REQUIRED ACTION: Collect all lines containing the word "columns" from the data.

EXTRACTED MATERIAL:

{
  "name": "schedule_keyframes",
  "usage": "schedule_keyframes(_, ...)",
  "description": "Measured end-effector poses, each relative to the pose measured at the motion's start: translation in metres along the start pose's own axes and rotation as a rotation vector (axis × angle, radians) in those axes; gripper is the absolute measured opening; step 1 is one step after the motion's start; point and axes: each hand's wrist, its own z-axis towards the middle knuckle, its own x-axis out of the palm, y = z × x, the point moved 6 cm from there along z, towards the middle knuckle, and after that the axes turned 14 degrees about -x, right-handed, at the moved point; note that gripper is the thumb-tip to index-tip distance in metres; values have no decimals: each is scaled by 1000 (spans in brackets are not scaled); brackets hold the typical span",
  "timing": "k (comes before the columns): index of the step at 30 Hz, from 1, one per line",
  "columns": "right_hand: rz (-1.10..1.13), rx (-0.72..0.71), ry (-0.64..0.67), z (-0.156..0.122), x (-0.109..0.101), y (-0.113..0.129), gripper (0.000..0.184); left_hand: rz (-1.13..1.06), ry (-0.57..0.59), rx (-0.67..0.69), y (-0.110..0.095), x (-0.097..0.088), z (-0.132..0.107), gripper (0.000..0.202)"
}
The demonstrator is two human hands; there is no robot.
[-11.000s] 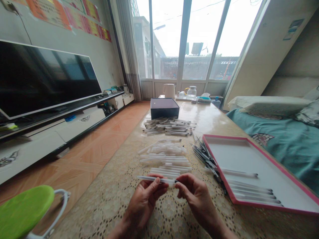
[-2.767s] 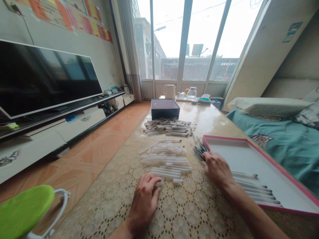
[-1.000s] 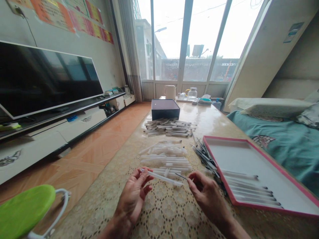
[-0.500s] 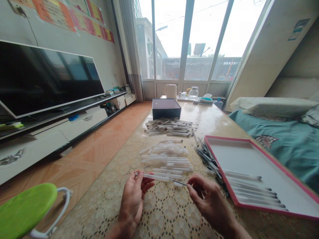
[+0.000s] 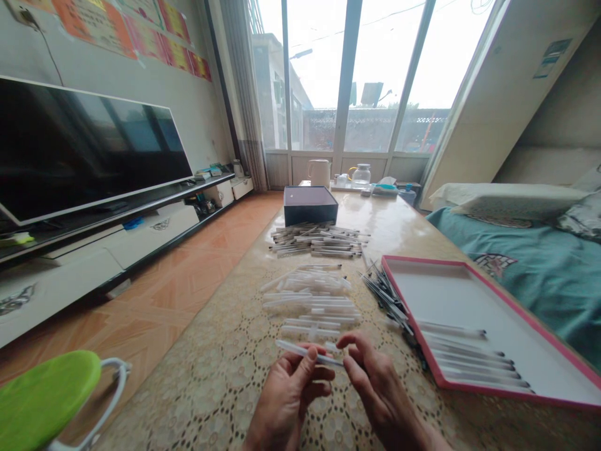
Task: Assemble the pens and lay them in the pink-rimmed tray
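Note:
My left hand (image 5: 292,394) pinches a clear pen barrel (image 5: 300,351) just above the lace tablecloth (image 5: 220,369), its fingers closed on it. My right hand (image 5: 375,391) sits close beside it, fingertips pinched at the barrel's right end; the thin refill it grips is mostly hidden. Just beyond my hands lies a pile of clear pen barrels (image 5: 312,300). A heap of dark refills (image 5: 385,294) lies to the right of that pile, against the pink tray.
A pink-rimmed tray (image 5: 469,385) at right holds several finished pens (image 5: 474,360). Farther off lie more pen parts (image 5: 319,241), a dark box (image 5: 310,205), a kettle (image 5: 319,171) and a glass jug (image 5: 361,174). TV at left, green stool (image 5: 44,398), teal bed at right.
Earlier my right hand reached into the refill heap while the left rested by the barrels. Over the last second both hands came together and nearer me, the refill sliding into the barrel.

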Motion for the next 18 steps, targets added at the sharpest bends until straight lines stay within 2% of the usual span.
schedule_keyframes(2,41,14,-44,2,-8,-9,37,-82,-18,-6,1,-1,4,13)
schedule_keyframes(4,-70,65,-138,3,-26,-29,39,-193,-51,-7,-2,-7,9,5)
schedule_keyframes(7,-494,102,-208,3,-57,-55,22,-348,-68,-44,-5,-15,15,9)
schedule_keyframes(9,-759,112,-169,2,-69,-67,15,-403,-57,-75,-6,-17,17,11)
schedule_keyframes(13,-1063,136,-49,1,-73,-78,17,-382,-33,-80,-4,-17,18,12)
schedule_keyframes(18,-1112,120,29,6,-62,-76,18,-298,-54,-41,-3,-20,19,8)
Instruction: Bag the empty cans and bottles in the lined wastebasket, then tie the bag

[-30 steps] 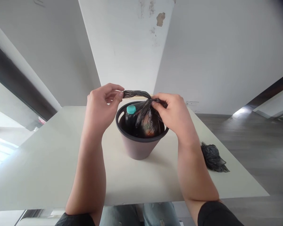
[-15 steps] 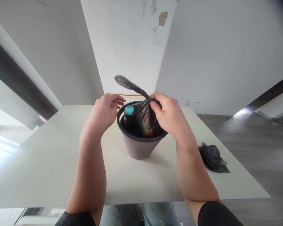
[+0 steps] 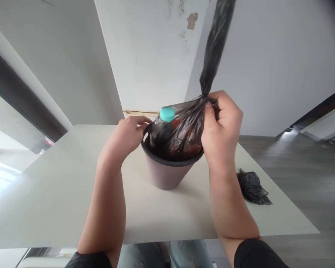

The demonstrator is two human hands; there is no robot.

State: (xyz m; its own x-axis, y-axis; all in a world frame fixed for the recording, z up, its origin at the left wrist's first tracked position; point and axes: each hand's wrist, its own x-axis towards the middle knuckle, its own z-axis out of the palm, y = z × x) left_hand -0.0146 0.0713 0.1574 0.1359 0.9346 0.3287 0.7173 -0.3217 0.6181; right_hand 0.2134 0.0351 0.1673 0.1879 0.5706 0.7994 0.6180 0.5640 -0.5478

TASK ANSWER:
  "timing": "k (comes before the columns): index of the step at 30 Hz, from 1, one per line",
  "columns": "right_hand: rz (-1.10..1.13), rx (-0.72..0.71), ry (-0.64..0.67), z (-0.156..0.122), x (-0.109..0.101), y (-0.113..0.129), gripper (0.000..0.184); left_hand: rz (-1.13..1.06), ry (-0.57..0.59), rx (-0.67..0.69), y (-0.110..0.095), x (-0.097..0.088), z (-0.132..0.107), gripper (0.000..0.202)"

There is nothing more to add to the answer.